Data records:
+ + + + + + +

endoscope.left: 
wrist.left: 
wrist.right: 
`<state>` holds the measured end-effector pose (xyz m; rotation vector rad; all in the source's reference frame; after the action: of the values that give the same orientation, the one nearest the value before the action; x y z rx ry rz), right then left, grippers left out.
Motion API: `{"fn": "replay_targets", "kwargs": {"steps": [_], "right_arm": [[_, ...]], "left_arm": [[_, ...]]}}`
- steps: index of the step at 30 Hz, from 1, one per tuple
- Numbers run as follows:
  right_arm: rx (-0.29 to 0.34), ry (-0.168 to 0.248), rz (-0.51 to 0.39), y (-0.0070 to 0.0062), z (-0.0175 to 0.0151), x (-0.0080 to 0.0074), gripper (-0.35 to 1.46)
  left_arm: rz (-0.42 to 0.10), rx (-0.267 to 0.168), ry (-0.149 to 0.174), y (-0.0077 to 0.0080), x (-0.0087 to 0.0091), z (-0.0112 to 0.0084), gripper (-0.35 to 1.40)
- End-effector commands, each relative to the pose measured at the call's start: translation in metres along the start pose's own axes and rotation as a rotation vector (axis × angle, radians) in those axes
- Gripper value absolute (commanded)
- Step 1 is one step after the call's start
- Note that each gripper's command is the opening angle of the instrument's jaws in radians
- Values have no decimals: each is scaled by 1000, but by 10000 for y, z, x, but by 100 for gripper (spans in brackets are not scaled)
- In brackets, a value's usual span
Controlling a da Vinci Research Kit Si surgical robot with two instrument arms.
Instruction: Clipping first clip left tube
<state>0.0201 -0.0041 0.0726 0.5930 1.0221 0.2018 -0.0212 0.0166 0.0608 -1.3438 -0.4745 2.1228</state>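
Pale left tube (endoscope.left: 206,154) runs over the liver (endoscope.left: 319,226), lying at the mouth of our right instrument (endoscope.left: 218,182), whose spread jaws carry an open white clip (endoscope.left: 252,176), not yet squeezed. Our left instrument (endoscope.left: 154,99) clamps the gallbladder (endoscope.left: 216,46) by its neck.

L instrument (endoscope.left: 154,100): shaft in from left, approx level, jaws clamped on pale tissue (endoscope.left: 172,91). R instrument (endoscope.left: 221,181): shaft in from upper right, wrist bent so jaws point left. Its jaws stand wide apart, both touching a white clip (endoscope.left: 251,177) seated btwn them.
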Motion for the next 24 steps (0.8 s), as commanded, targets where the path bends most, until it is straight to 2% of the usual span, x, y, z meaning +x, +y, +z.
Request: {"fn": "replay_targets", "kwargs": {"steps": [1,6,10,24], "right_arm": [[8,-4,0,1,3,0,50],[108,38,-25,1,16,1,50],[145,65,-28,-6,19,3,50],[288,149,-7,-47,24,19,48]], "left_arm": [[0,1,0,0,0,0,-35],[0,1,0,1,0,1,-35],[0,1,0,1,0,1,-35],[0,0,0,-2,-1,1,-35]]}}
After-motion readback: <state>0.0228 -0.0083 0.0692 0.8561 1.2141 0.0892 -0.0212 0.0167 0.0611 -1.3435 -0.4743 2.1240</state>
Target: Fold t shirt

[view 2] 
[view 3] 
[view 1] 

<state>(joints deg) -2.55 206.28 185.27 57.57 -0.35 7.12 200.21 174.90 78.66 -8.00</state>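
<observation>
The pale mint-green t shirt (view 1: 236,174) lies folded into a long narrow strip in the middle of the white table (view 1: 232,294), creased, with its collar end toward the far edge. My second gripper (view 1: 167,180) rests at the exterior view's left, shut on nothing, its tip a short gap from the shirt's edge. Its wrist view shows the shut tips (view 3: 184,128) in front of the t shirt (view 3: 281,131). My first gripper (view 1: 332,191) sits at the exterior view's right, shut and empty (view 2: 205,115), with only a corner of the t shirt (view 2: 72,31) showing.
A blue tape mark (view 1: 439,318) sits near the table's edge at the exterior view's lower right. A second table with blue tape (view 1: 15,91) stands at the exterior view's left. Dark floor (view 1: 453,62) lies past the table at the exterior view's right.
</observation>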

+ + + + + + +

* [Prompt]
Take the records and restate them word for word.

* [Written reply]
endoscope.left: 
wrist.left: 
wrist.right: 
`<state>` holds the measured end-effector pose (xyz m; rotation vector rad; all in the source's reference frame; after the action: of the values that give the same orientation, the one nearest the value before the action; x y z rx ry rz), right then left, grippers left out.
Motion API: `{"fn": "replay_targets", "kwargs": {"steps": [_], "right_arm": [[_, ...]], "left_arm": [[_, ...]]}}`
- steps: index of the step at 30 Hz, from 1, one per tuple
- Numbers run as follows:
  right_arm: rx (-0.29 to 0.34), ry (-0.168 to 0.248), rz (-0.51 to 0.39), y (-0.0070 to 0.0062), z (-0.0175 to 0.0151), x (-0.0080 to 0.0074), gripper (-0.35 to 1.46)
  left_arm: rz (-0.42 to 0.10), rx (-0.267 to 0.168), ry (-0.149 to 0.174), y (-0.0077 to 0.0080), x (-0.0087 to 0.0091), z (-0.0112 to 0.0084), gripper (-0.35 to 1.40)
- End-effector commands, each relative to the pose measured at the call's start: translation in metres along the start pose's own axes and rotation as a rotation vector (axis × angle, radians) in those axes
- Gripper value absolute (commanded)
- Step 1 is one step after the call's start
- Note that each gripper's command is the opening angle of the instrument's jaws in radians
- Values have no decimals: each is scaled by 1000, but by 10000 for y, z, x, but by 100 for gripper (spans in brackets are not scaled)
- In brackets, a value's usual span
Controlling a da Vinci Research Kit Si surgical robot with two instrument arms.
Instruction: Clipping first clip left tube
<state>0.0201 -0.0041 0.0726 0.5930 1.0221 0.2018 -0.0212 0.0166 0.0608 -1.3438 -0.4745 2.1228</state>
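Pale left tube (endoscope.left: 206,154) runs over the liver (endoscope.left: 319,226), lying at the mouth of our right instrument (endoscope.left: 218,182), whose spread jaws carry an open white clip (endoscope.left: 252,176), not yet squeezed. Our left instrument (endoscope.left: 154,99) clamps the gallbladder (endoscope.left: 216,46) by its neck.

L instrument (endoscope.left: 154,100): shaft in from left, approx level, jaws clamped on pale tissue (endoscope.left: 172,91). R instrument (endoscope.left: 221,181): shaft in from upper right, wrist bent so jaws point left. Its jaws stand wide apart, both touching a white clip (endoscope.left: 251,177) seated btwn them.
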Motion for the next 24 steps (0.8 s), as commanded, targets where the path bends most, until it is straight to 2% of the usual span, x, y, z meaning +x, +y, +z.
Request: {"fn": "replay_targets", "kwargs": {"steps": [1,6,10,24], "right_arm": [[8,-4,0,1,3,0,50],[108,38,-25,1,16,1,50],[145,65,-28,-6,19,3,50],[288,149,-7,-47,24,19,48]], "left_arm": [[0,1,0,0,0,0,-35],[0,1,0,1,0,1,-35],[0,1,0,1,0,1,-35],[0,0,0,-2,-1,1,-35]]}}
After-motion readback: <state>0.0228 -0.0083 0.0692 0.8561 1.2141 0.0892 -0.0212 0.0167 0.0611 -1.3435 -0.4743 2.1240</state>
Target: Fold t shirt

[view 2] 
[view 3] 
[view 1] 

<state>(joints deg) -2.55 206.28 185.27 57.57 -0.35 7.12 200.21 174.90 78.66 -8.00</state>
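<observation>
The pale mint-green t shirt (view 1: 236,174) lies folded into a long narrow strip in the middle of the white table (view 1: 232,294), creased, with its collar end toward the far edge. My second gripper (view 1: 167,180) rests at the exterior view's left, shut on nothing, its tip a short gap from the shirt's edge. Its wrist view shows the shut tips (view 3: 184,128) in front of the t shirt (view 3: 281,131). My first gripper (view 1: 332,191) sits at the exterior view's right, shut and empty (view 2: 205,115), with only a corner of the t shirt (view 2: 72,31) showing.
A blue tape mark (view 1: 439,318) sits near the table's edge at the exterior view's lower right. A second table with blue tape (view 1: 15,91) stands at the exterior view's left. Dark floor (view 1: 453,62) lies past the table at the exterior view's right.
</observation>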

Work on this exercise has been completed.